> WHAT IS EXPECTED:
Among the lines of data below, reproduce only those from the one with "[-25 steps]" through the one with "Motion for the", exactly as they stand, both ends included.

> Collected data entries:
--
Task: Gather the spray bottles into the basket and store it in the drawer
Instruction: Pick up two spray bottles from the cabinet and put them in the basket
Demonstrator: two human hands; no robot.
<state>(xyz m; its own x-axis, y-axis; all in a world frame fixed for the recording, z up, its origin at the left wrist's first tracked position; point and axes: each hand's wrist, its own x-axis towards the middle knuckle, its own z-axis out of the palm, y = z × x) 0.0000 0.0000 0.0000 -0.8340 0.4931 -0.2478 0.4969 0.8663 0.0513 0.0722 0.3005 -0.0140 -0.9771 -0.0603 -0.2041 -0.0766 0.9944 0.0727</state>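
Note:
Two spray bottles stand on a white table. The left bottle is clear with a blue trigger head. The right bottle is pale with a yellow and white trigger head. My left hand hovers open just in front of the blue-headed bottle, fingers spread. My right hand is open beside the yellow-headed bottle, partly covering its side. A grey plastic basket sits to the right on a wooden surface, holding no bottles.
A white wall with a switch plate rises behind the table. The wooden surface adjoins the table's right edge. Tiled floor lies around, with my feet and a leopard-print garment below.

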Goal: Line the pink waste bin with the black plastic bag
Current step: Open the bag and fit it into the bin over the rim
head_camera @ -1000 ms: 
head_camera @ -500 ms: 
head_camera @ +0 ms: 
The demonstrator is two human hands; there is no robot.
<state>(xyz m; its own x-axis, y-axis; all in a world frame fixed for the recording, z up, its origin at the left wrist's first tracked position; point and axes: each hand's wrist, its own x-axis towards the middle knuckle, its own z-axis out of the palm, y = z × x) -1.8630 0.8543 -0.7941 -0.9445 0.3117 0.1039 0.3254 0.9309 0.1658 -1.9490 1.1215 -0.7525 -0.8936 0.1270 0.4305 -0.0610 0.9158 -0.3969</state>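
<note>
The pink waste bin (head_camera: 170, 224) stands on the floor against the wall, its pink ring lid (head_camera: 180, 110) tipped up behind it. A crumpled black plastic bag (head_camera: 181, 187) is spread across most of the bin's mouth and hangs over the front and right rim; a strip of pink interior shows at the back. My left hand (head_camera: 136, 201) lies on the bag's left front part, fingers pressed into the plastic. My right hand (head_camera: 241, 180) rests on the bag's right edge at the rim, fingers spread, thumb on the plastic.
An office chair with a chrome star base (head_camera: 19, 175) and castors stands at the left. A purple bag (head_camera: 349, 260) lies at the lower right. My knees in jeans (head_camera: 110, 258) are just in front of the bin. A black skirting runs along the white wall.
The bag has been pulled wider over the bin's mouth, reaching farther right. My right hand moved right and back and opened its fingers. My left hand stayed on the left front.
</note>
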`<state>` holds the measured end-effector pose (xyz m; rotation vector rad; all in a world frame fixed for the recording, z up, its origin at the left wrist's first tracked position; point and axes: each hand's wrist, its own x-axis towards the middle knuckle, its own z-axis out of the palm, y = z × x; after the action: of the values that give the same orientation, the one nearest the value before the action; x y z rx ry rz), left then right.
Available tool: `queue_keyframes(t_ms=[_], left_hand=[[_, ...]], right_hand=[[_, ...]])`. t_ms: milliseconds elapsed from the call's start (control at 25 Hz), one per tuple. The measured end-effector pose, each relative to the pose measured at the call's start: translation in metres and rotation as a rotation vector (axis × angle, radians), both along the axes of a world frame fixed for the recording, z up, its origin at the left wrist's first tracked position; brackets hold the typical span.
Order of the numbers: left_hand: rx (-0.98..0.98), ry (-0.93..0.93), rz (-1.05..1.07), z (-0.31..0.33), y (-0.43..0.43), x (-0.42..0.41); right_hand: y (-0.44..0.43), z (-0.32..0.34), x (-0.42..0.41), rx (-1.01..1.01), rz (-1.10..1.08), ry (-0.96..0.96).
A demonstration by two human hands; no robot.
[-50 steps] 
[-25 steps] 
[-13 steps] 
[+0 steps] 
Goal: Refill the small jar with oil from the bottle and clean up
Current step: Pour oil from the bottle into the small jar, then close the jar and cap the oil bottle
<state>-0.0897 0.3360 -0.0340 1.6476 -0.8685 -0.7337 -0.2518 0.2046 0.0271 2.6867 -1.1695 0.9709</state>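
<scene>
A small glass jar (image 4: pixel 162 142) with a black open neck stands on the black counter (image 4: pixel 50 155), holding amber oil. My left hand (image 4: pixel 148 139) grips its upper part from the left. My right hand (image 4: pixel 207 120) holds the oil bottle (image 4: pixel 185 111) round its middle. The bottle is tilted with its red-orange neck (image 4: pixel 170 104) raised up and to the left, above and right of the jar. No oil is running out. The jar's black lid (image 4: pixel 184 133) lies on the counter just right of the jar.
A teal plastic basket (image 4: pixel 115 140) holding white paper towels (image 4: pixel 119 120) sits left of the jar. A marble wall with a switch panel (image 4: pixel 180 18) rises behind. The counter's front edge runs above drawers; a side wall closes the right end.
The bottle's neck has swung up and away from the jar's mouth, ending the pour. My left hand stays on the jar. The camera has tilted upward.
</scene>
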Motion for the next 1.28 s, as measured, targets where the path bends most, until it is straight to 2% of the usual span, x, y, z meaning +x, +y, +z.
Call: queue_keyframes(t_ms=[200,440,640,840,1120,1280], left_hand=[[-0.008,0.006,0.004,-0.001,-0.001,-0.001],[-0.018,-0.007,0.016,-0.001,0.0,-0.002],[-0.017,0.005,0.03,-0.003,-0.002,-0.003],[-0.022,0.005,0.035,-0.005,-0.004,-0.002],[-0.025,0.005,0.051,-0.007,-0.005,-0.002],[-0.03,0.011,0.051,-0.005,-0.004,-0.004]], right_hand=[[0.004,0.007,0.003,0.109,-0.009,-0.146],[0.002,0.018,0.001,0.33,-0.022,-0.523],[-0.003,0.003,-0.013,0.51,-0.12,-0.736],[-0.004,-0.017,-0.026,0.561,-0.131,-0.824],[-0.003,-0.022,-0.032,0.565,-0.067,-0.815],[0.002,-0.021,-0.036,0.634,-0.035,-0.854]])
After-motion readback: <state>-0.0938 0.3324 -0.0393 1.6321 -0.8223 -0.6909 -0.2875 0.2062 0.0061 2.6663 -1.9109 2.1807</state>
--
> OUTPUT OF THE TASK:
[-25 steps] 
[-13 steps] 
[+0 steps] 
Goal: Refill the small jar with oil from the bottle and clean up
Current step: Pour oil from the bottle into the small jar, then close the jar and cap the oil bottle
<state>-0.0897 0.3360 -0.0340 1.6476 -0.8685 -0.7337 -0.2518 0.2046 0.0271 2.6867 -1.1695 0.9709</state>
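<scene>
A small glass jar (image 4: pixel 162 142) with a black open neck stands on the black counter (image 4: pixel 50 155), holding amber oil. My left hand (image 4: pixel 148 139) grips its upper part from the left. My right hand (image 4: pixel 207 120) holds the oil bottle (image 4: pixel 185 111) round its middle. The bottle is tilted with its red-orange neck (image 4: pixel 170 104) raised up and to the left, above and right of the jar. No oil is running out. The jar's black lid (image 4: pixel 184 133) lies on the counter just right of the jar.
A teal plastic basket (image 4: pixel 115 140) holding white paper towels (image 4: pixel 119 120) sits left of the jar. A marble wall with a switch panel (image 4: pixel 180 18) rises behind. The counter's front edge runs above drawers; a side wall closes the right end.
The bottle's neck has swung up and away from the jar's mouth, ending the pour. My left hand stays on the jar. The camera has tilted upward.
</scene>
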Motion for the next 1.28 s, as measured, targets where the path bends most, until it is straight to 2% of the usual span, x, y, z meaning +x, +y, +z.

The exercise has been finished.